The U.S. Social Security and Medicare Trustees’ Reports recently released show new “present value” measures of financial imbalances in the nation’s entitlement programs.

The measures show very large financial imbalances. Social Security faces an imbalance of $10.4 trillion, while Medicare’s imbalance is 6 times larger at $61.6 trillion — for a combined shortfall of $72 trillion.

These numbers confirm our own calculations for the president’s 2004 budget — widely reported in the news last year — were, if anything, quite conservative. Indeed, the president later signed a prescription drug bill the trustees estimate will cost nearly another $17 trillion in present value.

This eye-popping $72 trillion shortfall will not be immediately obvious to some readers of the Trustees’ Reports. The Reports officially claim Social Security and Medicare face a combined imbalance of $32 trillion because they assume Medicare will receive $40 trillion from general revenue.

To be sure, the law commits Congress to fund a large portion of Medicare using general revenue. But Congress has not actually allocated this money, and so the true financial strain of these two programs is $72 trillion.

The present value approach now adopted by the Social Security Trustees discounts (that is, reduces) future cash-flow shortfalls to recognize that preparing to pay $1 owed in the future requires putting aside less than $1 today because the sequestered amount can earn interest in the meantime.

Thus, the new approach places present and future dollar flows on an equal footing (that of the present) before adding them. The trustees’ calculations project shortfalls in America’s entitlement programs so massive that, even after reducing them at the government’s interest rate, they total a whopping $72 trillion today.

The new estimates show the amount of funds the government would have to “set aside” today to finance future shortfalls. Of course, the government cannot set aside $72 trillion immediately. Indeed, this imbalance is almost double the value of America’s total wealth, including the value of all companies, homes, autos, durable goods and everything else.

Instead, this shortfall must be met from increasing revenues or cutting costs over many years. No doubt, these policy reforms will require sacrifice. But they will be less burdensome if we act immediately rather than postpone action.

Although many economists from different political persuasions agree on the need for present value analyses of programs with significant long-term implications, the new shortfall estimates have opponents.

Critics argue making projections even over a few years is fraught with uncertainty: So how could we be confident about estimates incorporating shortfalls well into the distant future?

This criticism, however, is misplaced. First, ignoring the future is not the correct response to uncertainty. Second, the problems facing Social Security and Medicare are driven by relatively stable and predictable long-term demographic trends. Indeed, predicting next year’s budget deficit is relatively harder because it is subject to more volatile short-term economic shocks that average out over a longer horizon.

Finally, our own study has shown the range of policy changes needed to place the nation’s entitlement programs on a sustainable course are not very sensitive to changes in most underlying assumptions — with one very important exception.

That exception is the assumed growth rate in future health-care outlays. In their calculations, the trustees assumed federal health-care outlay growth will exceed growth in gross domestic product (GDP) by just 1 percentage point during the next several decades. However, historical experience shows overall medical expenditures outpaced GDP by about 2.3 percentage points during the last 20 years.
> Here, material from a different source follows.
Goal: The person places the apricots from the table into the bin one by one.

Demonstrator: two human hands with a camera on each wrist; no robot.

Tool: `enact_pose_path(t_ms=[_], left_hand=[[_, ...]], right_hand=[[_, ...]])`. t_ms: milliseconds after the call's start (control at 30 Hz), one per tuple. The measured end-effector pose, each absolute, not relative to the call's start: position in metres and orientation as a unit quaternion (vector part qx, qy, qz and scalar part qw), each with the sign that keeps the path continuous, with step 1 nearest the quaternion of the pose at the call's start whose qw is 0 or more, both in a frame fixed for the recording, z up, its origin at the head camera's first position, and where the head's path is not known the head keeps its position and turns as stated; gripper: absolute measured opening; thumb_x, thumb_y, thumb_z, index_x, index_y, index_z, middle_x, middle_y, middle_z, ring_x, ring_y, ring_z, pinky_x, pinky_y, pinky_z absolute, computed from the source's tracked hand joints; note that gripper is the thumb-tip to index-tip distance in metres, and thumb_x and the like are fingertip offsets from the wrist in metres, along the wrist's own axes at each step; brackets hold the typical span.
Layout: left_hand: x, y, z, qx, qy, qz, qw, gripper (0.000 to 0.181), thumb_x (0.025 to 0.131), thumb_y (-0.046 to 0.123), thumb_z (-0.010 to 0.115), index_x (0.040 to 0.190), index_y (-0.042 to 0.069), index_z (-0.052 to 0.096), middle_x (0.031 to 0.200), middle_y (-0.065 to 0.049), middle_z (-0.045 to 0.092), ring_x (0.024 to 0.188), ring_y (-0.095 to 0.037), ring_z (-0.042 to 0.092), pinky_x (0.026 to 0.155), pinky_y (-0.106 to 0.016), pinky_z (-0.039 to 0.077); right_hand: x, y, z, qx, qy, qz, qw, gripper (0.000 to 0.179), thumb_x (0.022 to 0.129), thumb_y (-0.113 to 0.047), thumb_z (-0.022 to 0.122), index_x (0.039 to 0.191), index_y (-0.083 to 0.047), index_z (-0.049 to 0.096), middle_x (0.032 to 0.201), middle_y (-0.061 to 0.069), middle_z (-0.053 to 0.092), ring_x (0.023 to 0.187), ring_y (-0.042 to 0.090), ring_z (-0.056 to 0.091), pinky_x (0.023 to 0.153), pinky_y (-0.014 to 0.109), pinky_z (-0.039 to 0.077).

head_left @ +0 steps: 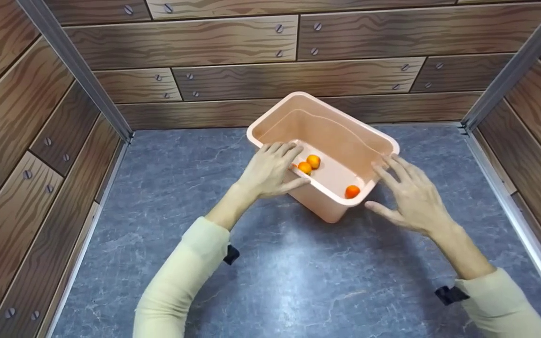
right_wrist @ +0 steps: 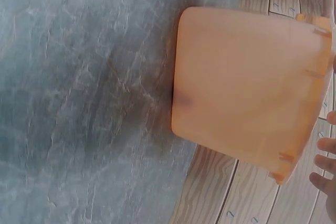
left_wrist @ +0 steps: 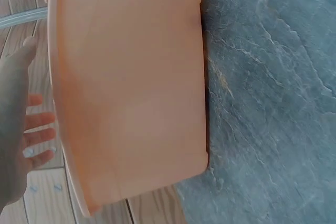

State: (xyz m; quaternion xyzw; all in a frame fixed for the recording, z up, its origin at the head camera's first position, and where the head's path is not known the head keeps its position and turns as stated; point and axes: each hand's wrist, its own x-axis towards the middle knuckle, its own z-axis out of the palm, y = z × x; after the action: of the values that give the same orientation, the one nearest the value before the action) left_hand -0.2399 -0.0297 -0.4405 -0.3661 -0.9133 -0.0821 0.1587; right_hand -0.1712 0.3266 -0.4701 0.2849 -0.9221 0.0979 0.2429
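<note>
A pale peach plastic bin (head_left: 331,202) stands turned at an angle on the floor in the head view. Inside lie two small yellow-orange balls or fruits (head_left: 313,161) side by side and a redder one (head_left: 352,191) in the near right corner. A sliver of another orange thing shows beside my left hand (head_left: 273,171). That hand is over the bin's near left rim, its fingers loosely extended over the opening. My right hand (head_left: 413,199) is spread at the right end, fingertips close to the rim. Both wrist views show the bin's outer walls (left_wrist: 131,77) with fingers near the rim.
Grey-blue marbled floor (head_left: 158,197) lies under the bin. Wood-patterned walls (head_left: 233,42) enclose it at the back and both sides, with metal strips (head_left: 519,225) along the corners and lower side edges. The bin's far side is near the back wall.
</note>
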Motion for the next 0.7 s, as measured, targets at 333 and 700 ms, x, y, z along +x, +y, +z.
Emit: enact_pose_path(t_ms=[333, 700], left_hand=[[-0.215, -0.070, -0.442, -0.332, -0.931, -0.089, 0.127, 0.102, 0.091, 0.081, 0.053, 0.168, 0.018, 0.029, 0.168, -0.014, 0.042, 0.156, -0.036, 0.040, 0.129, -0.055, 0.031], [-0.183, -0.101, -0.452, -0.296, -0.947, -0.081, 0.100, 0.115, 0.084, 0.088, 0.053, 0.170, 0.019, 0.020, 0.176, -0.016, 0.023, 0.164, -0.041, 0.021, 0.130, -0.064, 0.022]], right_hand=[[-0.168, 0.326, -0.456, 0.265, -0.942, 0.060, 0.196, 0.104, 0.083, -0.079, 0.062, 0.163, -0.016, 0.040, 0.170, 0.021, 0.035, 0.156, 0.047, 0.032, 0.121, 0.070, 0.029], [-0.159, 0.315, -0.451, 0.250, -0.950, 0.053, 0.178, 0.107, 0.079, -0.077, 0.067, 0.165, -0.020, 0.035, 0.174, 0.018, 0.027, 0.158, 0.047, 0.027, 0.122, 0.075, 0.024]])
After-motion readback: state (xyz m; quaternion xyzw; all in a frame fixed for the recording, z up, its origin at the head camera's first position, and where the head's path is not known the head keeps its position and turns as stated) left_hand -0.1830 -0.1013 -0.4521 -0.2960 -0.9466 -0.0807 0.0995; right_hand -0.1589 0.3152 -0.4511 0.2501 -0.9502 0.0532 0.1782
In fact, Medicare’s imbalance could be twice as large if the growth in health care costs over the next few decades were assumed to be closer to its historical average. In other words, the trustees’ estimate of Medicare’s $61.6 trillion imbalance is, if anything, on the low side.

Not only do the new measures adopted by the trustees constitute fuller and more honest measures of shortfalls in U.S. entitlement programs, they are also better guides for policy decisions. Conventional budget measures fail to fully consider burdens passed on to future generations because these measures are based on a limited time horizon. That makes it easy for present generations to spend beyond their means and leave large financial burdens for future ones.

The next step is for the Office of Management and Budget and the Congressional Budget Office to extend the present value approach to all federal operations. Indeed, the nation’s Medicaid program, which provides health care to poor, is growing rapidly as well. But its costs are currently estimated only five to 10 years into the future.

The longer-term costs of defense, highway construction and maintenance, education, federal retirement, welfare and all other spending and revenue programs also need to be officially analyzed on a present value basis.

Toward that end, Sen. Joe Lieberman, Connecticut Democrat, has just introduced the Honest Government Accounting Act in the U.S. Senate. If enacted, the bill would require the federal government to adopt a more appropriate long-term perspective in making future budget estimates and policy decisions.

The good news is a fuller airing of the imbalances in America’s entitlement programs has begun — thanks to the Social Security and Medicare trustees. We hope the new estimates provoke a vigorous debate on reform options before the next presidential election.